Your task:
The lines to extract run from the first line of the material below to the line containing "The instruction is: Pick", both included; leave the pictures behind.
-*-*-
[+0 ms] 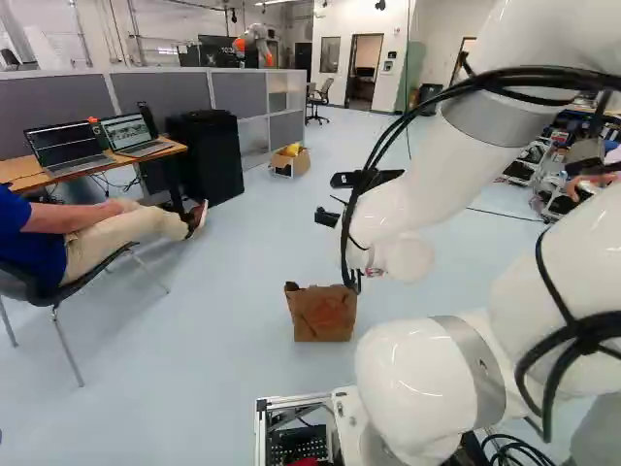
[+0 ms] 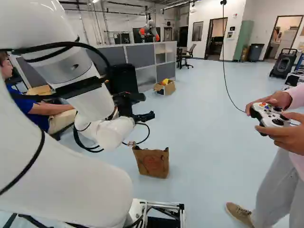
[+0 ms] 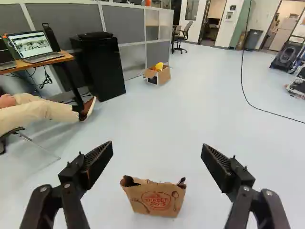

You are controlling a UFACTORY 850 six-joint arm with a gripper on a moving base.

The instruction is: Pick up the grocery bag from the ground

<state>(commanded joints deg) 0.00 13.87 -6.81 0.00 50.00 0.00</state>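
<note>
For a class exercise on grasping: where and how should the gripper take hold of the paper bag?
Probably by its upper rim, from above: the paper bag stands on the floor with its open top upward. Its broad printed face looks toward the open gripper, so closing across the narrower front-to-back depth should suit.

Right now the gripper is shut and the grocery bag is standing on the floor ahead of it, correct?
Not quite: the gripper is wide open, not shut, as the wrist view shows. The rest holds: the grocery bag is standing on the floor ahead of it.
</note>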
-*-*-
Your solution:
[+0 ms] 
[+0 ms] 
[+0 ms] 

You are controlling a UFACTORY 850 six-joint arm with a gripper on a moving base.

The instruction is: Pick up the grocery bag from the ground

No additional output is required.